My reaction to the new Gorillaz singles:

My reaction to the new Arctic Monkeys record:

 

The former is a long, long delayed return to form. Gorillaz haven’t released a good song since 2010 and haven’t released a good radio single since 2005 – “Cracker Island” is both.

The latter is a petulant doubling-down on a bizarre fixation with 60s lounge music. I cannot stress enough how bad the new Arctic Monkeys album The Car is and genuinely cannot imagine how anyone can defend it. Two full records of audio molasses without one single memorable moment. I wonder how the rest of the band feels that Alex Turner has hijacked their group to resurrect his side project The Last Shadow Puppets?


The only thing worse than the new Arctic Monkeys record The Car is the new Weyes Blood record that wants to be the new Arctic Monkeys record. The sooner this reductive minimalist trend of analog recording is over the better.

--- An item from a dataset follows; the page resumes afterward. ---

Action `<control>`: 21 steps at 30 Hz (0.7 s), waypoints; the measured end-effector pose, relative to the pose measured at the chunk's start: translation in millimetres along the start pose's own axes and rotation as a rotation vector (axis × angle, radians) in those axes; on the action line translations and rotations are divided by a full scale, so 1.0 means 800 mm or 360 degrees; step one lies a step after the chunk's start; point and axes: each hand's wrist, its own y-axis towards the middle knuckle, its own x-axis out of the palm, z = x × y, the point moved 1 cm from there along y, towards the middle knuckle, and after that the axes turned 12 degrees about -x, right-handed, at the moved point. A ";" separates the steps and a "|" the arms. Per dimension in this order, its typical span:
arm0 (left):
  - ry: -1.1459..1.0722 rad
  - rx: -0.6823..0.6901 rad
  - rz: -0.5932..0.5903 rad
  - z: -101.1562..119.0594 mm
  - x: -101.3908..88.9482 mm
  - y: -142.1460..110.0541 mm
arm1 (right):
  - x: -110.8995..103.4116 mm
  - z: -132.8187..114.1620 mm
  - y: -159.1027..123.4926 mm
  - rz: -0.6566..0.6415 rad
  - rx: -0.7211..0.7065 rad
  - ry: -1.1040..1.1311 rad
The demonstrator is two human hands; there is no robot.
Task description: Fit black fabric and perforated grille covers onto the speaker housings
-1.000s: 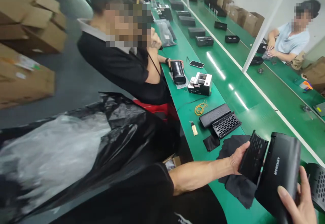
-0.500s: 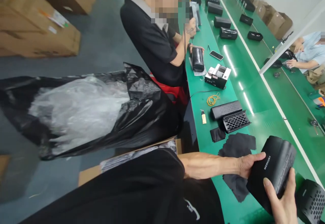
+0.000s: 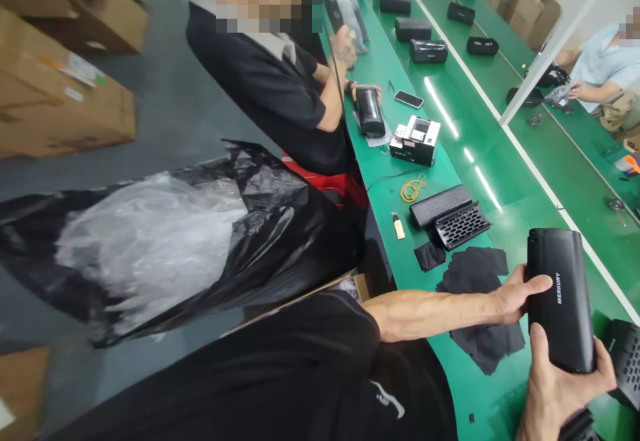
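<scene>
A black speaker (image 3: 563, 321) with rounded sides and white "MERKURY" lettering is held upright above the green bench. My left hand (image 3: 520, 291) grips its left side, thumb across the front. From below, my right hand (image 3: 560, 381) wraps round the lower end, with the thumb on the left and fingers on the right. Under my left forearm lies a spread of thin black cloth pieces (image 3: 480, 334). Beyond them are a perforated black speaker shell (image 3: 463, 224) and a solid black one (image 3: 435, 206). Another perforated shell (image 3: 627, 358) sits right of my right hand.
A co-worker (image 3: 260, 88) beside me handles another speaker (image 3: 370, 111). Near it are a phone (image 3: 409, 99), a black-and-white box (image 3: 415, 141) and a yellow cord (image 3: 413, 190). Several speakers line the green bench. A black bag of clear plastic (image 3: 155, 248) and cartons (image 3: 60, 94) stand left.
Both hands have turned the speaker more upright and its smooth lettered face now points at me. The view has shifted, so the surroundings sit further left.
</scene>
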 end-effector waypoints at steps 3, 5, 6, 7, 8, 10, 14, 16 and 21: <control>0.0381 -0.0112 -0.0054 0.045 -0.004 0.000 | -0.023 0.007 0.012 0.0008 0.0096 0.0027; 0.0753 0.0029 -0.0055 0.094 -0.003 -0.001 | -0.048 0.016 0.016 -0.0110 0.0178 0.0038; 0.0965 0.0055 -0.0141 0.118 0.002 -0.003 | -0.059 0.019 0.015 -0.0178 0.0201 0.0033; 0.1144 0.0039 -0.0275 0.138 0.008 -0.004 | -0.067 0.019 0.012 -0.0234 0.0213 0.0024; 0.1300 -0.0018 -0.0414 0.154 0.016 -0.006 | -0.073 0.017 0.010 -0.0271 0.0216 0.0022; 0.1471 -0.0106 -0.0583 0.172 0.029 -0.009 | -0.078 0.012 0.006 -0.0292 0.0244 0.0043; 0.1438 -0.0029 -0.0487 0.159 0.025 -0.012 | -0.084 0.017 0.014 -0.0365 0.0403 0.0095; 0.1263 -0.0015 -0.0390 0.138 0.004 -0.013 | -0.089 0.026 0.018 -0.0447 0.0388 0.0195; 0.0269 -0.0422 -0.0253 0.042 -0.067 -0.021 | -0.061 0.017 0.000 -0.0454 0.0521 0.0553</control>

What sort of simulation glitch nonsense is this?

10 years ago a band called The Neighbourhood released a dark but mellow single called “Sweater Weather”. Just a few weeks ago a band called Beach Weather released a song called “Sex, Drugs, Etc” that sounds almost identical to “Sweater Weather” in both style and lyric.


 

Music Thoughts Sept 3 2022

The album Chopper by Kiwi jr. sounds like if Rivers Cuomo cribbed Kurt Vile’s hyper-descriptive lyrics and then recorded the most generic melodies every written with the blandest instrumentation and production available, hiding it all behind a nonchalant hipster veneer. Into the trash it goes!

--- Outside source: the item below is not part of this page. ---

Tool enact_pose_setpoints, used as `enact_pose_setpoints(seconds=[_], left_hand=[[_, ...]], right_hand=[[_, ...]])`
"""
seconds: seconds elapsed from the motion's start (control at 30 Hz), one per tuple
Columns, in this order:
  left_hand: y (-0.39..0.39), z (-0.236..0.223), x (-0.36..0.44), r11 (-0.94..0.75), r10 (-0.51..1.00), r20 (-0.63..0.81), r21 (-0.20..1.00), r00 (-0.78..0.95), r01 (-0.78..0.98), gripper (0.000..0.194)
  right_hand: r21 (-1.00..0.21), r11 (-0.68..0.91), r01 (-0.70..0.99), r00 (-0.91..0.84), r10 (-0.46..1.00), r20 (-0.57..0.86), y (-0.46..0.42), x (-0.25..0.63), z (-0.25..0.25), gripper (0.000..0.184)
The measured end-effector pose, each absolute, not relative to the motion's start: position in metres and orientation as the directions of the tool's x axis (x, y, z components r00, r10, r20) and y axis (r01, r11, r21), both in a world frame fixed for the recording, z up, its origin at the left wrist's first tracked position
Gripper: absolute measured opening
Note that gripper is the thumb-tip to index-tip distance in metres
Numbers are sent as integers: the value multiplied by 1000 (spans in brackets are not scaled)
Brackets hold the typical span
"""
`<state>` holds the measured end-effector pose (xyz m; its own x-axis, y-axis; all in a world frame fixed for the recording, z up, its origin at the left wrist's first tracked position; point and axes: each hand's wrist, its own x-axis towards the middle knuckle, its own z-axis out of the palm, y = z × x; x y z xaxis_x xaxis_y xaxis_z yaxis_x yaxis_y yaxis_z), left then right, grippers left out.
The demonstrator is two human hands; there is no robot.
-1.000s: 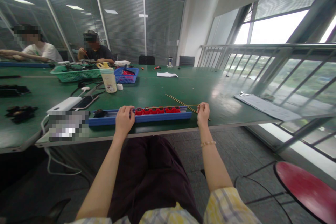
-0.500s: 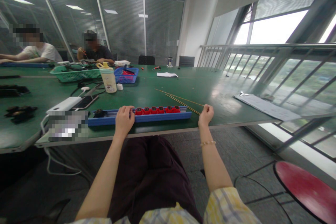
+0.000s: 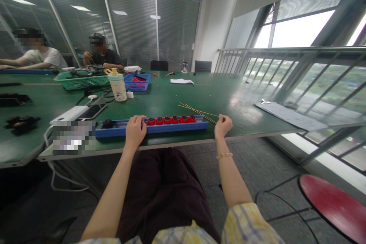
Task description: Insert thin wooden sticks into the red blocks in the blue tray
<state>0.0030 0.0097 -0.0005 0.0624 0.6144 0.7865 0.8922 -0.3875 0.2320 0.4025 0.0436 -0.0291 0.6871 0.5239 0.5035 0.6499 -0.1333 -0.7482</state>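
Observation:
A long blue channel (image 3: 171, 127) lies along the table's near edge, with several red blocks with dark tops (image 3: 167, 121) in a row inside it. Near its left end sits a small dark part (image 3: 108, 123). My left hand (image 3: 135, 129) is closed over the channel left of the red blocks; its fingertips reach inside, and what they touch there is hidden. Beyond the channel's right end, my right hand (image 3: 223, 126) pinches the end of a thin brass-coloured rod (image 3: 201, 111). That rod points away to the left, crossing similar thin rods (image 3: 194, 110) lying on the table.
Left of the channel are a phone (image 3: 93, 111), a white power bank (image 3: 70, 114) and cables. Behind stand a cup (image 3: 117, 87), a green basket (image 3: 82, 81) and a blue basket (image 3: 142, 85). A clipboard (image 3: 288, 116) lies right. Two people sit across at the left.
The rod in my right hand has swung and slid, its far end now nearer the channel and closer to the other rods. My left hand stays in place on the channel.

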Motion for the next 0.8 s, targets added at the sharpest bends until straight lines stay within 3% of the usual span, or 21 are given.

Brotherkenzie is yet another mealy-mouthed zoomer who has yet to learn how to write a good song. “Die Broke” is horribly produced, “Bike No More” is two verses in search of the rest of the song and “Get on It” is yet another sarcastic Fidlar-type wannabe tune that clocks in at just about two minutes. Into the trash it goes!

I don’t know what the band Disq think they’re doing but it’s confusing. First single “Cujo Kiddies” sounds like an art school version of Mother Mother’s quirky pop, but second single sounds like a stale Gin Blossoms B-side that was left in a musty den for the past 30 years. Into the trash it goes!

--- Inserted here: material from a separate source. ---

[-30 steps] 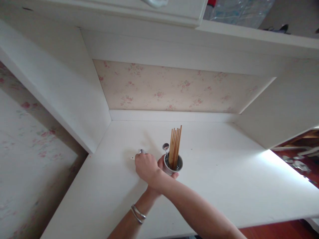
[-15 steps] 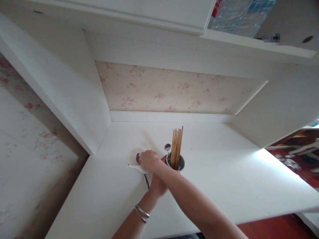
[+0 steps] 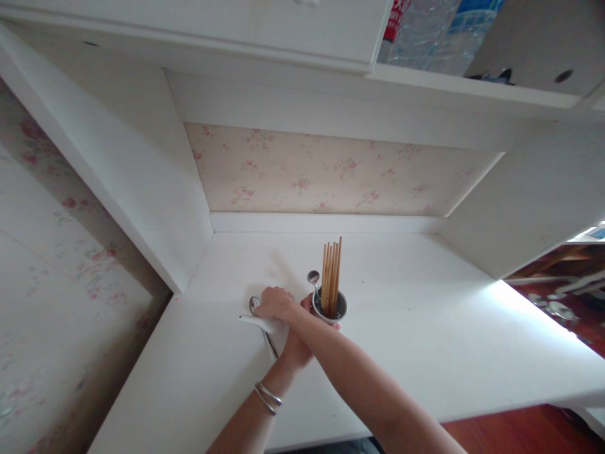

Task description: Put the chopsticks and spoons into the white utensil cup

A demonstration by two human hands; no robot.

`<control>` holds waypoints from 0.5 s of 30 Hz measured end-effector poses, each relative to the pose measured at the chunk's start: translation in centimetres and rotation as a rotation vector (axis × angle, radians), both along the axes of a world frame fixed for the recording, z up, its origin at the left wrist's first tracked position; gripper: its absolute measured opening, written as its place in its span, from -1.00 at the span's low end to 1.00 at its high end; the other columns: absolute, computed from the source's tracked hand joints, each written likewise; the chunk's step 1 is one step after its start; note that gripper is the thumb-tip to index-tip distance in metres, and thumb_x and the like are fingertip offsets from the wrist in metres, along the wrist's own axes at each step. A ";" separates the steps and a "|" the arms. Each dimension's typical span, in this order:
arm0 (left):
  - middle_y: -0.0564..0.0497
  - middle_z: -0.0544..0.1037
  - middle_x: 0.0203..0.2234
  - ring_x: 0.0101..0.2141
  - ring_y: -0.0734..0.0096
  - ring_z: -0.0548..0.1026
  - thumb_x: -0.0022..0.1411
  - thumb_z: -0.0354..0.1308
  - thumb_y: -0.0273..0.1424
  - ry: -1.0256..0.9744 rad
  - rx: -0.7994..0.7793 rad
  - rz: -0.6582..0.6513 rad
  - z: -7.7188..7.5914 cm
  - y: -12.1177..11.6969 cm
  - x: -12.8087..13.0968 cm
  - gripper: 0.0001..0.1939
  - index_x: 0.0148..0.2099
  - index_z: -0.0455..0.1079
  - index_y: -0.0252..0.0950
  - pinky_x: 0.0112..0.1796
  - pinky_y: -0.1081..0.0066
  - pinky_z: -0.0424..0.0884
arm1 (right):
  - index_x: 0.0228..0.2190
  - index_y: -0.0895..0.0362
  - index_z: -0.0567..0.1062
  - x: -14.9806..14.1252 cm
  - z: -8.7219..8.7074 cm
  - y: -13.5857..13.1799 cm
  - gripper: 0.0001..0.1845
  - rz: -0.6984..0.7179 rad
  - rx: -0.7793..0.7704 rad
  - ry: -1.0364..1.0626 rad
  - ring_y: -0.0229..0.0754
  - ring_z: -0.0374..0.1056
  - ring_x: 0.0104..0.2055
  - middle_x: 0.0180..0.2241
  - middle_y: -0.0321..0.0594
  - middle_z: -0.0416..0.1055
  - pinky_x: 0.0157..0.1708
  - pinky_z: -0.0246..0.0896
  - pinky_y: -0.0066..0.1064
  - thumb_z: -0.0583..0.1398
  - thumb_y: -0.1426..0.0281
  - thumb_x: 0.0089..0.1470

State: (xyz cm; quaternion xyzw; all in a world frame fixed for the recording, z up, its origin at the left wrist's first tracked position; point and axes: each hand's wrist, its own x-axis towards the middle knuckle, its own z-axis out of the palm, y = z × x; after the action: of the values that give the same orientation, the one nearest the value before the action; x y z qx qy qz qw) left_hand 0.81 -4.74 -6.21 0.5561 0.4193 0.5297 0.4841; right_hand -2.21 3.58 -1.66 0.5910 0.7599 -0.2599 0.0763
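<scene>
My left hand (image 3: 299, 347), with silver bangles at the wrist, is wrapped round a metal cup (image 3: 344, 310). Several wooden chopsticks (image 3: 333, 277) and a metal spoon (image 3: 313, 277), bowl up, stand in the cup. Crossing over my left arm, my right hand (image 3: 276, 302) is closed at a second metal spoon (image 3: 254, 305), whose bowl shows left of the fingers; its handle is hidden by the hand. Just below lies a white spoon (image 3: 259, 323), partly under the right hand. A thin dark-and-white utensil (image 3: 270, 345) lies beside my left wrist, its upper end covered.
The white tabletop (image 3: 406, 353) runs to both sides, with a white side panel (image 3: 127, 170) at left. Overhead is a cabinet (image 3: 198, 25) and a shelf holding clear plastic bottles (image 3: 425, 34). Floral wallpaper (image 3: 307, 170) covers the back.
The cup, in my left hand, and my right hand have shifted slightly left. The second metal spoon's bowl now shows more of its shiny face, and the white spoon's handle has turned a little.
</scene>
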 end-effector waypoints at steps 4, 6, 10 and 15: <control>-0.08 0.44 -0.02 -0.02 0.14 0.42 -0.01 0.35 -0.34 -0.034 0.029 -0.053 -0.6 -0.2 0.1 -0.24 0.21 0.13 -0.20 0.06 0.15 0.33 | -0.20 0.33 0.57 0.2 0.1 -0.3 -0.62 -0.049 0.041 0.058 0.21 0.48 -0.11 -0.19 0.25 0.53 -0.26 0.43 -0.16 0.23 0.36 -0.06; -0.11 0.45 -0.01 -0.02 0.11 0.43 0.00 0.35 -0.34 -0.067 0.014 -0.106 -0.4 -0.3 0.1 -0.24 0.22 0.12 -0.23 0.03 0.16 0.36 | -0.21 0.31 0.57 0.5 0.4 -0.5 -0.66 -0.071 0.092 0.085 0.17 0.49 -0.13 -0.20 0.23 0.53 -0.26 0.42 -0.18 0.18 0.35 0.02; -0.12 0.47 -0.04 -0.04 0.06 0.45 -0.04 0.38 -0.34 -0.092 -0.019 -0.153 0.5 -0.3 -0.2 -0.25 0.18 0.19 -0.26 0.00 0.20 0.39 | -0.15 0.29 0.52 1.0 1.0 -1.0 -0.63 -0.123 0.235 0.121 0.12 0.48 -0.13 -0.19 0.20 0.53 -0.22 0.38 -0.15 0.04 0.32 0.19; -0.10 0.50 -0.06 -0.05 0.06 0.48 -0.03 0.37 -0.35 -0.223 -0.127 -0.271 0.9 0.0 -0.3 -0.32 0.15 0.26 -0.22 -0.07 0.23 0.45 | -0.13 0.27 0.46 1.8 1.5 -1.0 -0.60 -0.175 0.356 0.148 0.08 0.49 -0.18 -0.25 0.15 0.53 -0.24 0.35 -0.18 -0.07 0.31 0.28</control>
State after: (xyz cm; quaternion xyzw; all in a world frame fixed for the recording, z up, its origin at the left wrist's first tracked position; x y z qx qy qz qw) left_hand 0.52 -4.78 -5.35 0.5136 0.3166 0.4904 0.6288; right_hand -0.42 2.60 -0.17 0.6380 0.7432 -0.1699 -0.1084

Music Thoughts July 4-8 2022

I promised a few entries back that I would try my best to avoid writing tepid praise about songs that were neither fantastic nor dreadful. I have also mentioned several times that I have been trying to be more positive when it comes to critiquing music as I get very little joy from tearing down artists’ work unless it is truly terrible.

What I’m getting at is that I haven’t written for a while because there has been no good music lately and I don’t want to spend time saying “meh, it’s OK” about every song I’ve downloaded in the past month. I feel no need to write the same halfhearted semi-approval about the latest offerings from: Jimmy Eat World, Enumclaw, Imagine Dragons, Sharon Van Etten, or Broken Bells.

This has left me with precious little to dissect. So I am afraid I must get mean.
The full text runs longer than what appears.